The Tracking Network can be useful for two specific parts of the scoping step:
Pathway diagrams: A central task of scoping is determining how the decision or project can impact health. Pathway diagrams, which illustrate the steps from decision to health outcome, help identify health effects and benefits. Data can be used to assess these effects by providing baseline information about health status in a community, or by predicting effects and benefits from a policy, plan, or project.
Identifying research questions and data sources: Another key task of scoping is identifying the research questions, data sources, and analytic methods that will be used.

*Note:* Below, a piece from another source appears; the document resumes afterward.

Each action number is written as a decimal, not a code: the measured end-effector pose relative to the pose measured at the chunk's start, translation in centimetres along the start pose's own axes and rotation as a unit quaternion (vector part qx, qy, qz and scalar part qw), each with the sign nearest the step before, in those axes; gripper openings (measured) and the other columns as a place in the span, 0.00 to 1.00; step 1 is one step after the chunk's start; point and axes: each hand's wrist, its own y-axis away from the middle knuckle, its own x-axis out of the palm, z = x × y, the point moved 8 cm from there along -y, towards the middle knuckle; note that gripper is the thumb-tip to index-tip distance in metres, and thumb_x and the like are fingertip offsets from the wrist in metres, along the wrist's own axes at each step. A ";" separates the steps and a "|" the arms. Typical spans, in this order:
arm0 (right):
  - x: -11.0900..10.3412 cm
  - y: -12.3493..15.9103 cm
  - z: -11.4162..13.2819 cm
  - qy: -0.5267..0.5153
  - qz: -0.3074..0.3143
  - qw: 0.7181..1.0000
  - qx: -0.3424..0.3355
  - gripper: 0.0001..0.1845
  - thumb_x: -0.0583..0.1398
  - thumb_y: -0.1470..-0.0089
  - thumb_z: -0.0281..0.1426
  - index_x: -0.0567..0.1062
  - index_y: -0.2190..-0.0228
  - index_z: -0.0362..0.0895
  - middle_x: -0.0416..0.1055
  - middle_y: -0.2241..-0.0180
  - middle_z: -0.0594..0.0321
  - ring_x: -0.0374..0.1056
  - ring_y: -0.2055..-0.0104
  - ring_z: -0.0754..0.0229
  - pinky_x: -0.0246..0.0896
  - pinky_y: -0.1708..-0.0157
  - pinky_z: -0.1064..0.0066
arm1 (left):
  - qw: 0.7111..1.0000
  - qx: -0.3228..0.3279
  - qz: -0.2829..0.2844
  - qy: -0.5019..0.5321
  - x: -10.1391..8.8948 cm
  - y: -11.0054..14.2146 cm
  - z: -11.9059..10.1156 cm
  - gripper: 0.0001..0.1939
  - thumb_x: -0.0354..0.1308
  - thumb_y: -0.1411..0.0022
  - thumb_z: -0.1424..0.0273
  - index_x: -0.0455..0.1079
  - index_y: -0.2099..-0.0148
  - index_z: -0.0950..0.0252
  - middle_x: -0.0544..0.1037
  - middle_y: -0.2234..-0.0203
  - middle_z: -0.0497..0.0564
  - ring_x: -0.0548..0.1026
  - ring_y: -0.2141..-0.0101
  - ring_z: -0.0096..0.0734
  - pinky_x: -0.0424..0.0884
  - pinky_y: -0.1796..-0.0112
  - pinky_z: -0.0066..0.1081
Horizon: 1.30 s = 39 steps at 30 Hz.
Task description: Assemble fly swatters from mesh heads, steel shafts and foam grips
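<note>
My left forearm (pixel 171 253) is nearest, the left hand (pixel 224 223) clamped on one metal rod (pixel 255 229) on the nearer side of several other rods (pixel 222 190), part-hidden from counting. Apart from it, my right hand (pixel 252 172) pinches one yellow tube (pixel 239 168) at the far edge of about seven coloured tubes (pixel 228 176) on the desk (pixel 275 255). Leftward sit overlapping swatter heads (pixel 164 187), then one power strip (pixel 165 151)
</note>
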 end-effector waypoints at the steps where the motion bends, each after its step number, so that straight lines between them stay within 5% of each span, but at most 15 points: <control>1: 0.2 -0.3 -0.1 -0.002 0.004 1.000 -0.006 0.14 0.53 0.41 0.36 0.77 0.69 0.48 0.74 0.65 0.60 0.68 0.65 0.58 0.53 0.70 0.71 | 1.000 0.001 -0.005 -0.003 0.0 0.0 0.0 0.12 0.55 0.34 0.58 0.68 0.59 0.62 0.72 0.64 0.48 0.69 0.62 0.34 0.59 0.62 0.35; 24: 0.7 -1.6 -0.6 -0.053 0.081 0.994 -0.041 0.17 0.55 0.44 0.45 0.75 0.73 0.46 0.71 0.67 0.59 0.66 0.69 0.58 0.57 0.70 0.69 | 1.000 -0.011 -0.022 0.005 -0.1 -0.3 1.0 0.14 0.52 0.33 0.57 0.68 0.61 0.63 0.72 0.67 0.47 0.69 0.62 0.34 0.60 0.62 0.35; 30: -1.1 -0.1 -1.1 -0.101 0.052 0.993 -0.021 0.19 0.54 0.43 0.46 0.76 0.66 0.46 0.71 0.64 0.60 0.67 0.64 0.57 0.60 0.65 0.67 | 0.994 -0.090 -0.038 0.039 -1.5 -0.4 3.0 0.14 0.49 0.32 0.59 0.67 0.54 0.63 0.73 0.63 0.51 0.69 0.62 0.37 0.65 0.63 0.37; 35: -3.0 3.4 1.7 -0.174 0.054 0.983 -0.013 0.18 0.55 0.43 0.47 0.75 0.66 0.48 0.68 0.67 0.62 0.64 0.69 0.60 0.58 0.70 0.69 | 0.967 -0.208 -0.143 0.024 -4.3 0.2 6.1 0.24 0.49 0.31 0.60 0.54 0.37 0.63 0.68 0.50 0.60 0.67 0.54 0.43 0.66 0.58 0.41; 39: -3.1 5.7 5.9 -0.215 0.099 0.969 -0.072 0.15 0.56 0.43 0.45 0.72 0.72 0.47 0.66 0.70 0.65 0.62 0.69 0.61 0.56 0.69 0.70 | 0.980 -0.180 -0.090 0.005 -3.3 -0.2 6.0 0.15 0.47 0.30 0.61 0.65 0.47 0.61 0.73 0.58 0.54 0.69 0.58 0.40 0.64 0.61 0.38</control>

See more on scoping and pathways from Human Impact Partners Introduction to HIA (PDF).
Assessment
Tracking Network data may be used to evaluate the health effects and benefits of a plan, project, program, or policy by:
- Assessing baseline health conditions.
- Identifying and characterizing vulnerable populations, health disparities, and health inequities.
- Evaluating the direction and magnitude of potential health effects due to changes in exposure or actions to protect health.
For example, HIA practitioners and communities may want to know more about asthma in a particular area. The National Tracking Network can provide data about asthma hospitalizations and emergency department visits at state and county levels to establish a baseline health estimate and provide information on the region of interest. State and local tracking programs also may have asthma data at enhanced levels of geography, such as ZIP code.
Assessment also may include projections to evaluate the direction and magnitude of potential health effects due to changes in exposure or actions to protect health. Tracking data may be used in quantitative or qualitative assessments to make informed projections based on trends over time.
Monitoring and evaluation
Updated on an ongoing basis, Tracking Network data are especially useful for monitoring and evaluating actions and decisions over time. For example, use Tracking data to evaluate progress pre- and post-implementation of the HIA decision or action. Furthermore, Tracking Network data are developed to be nationally consistent which helps compare one area or population with another.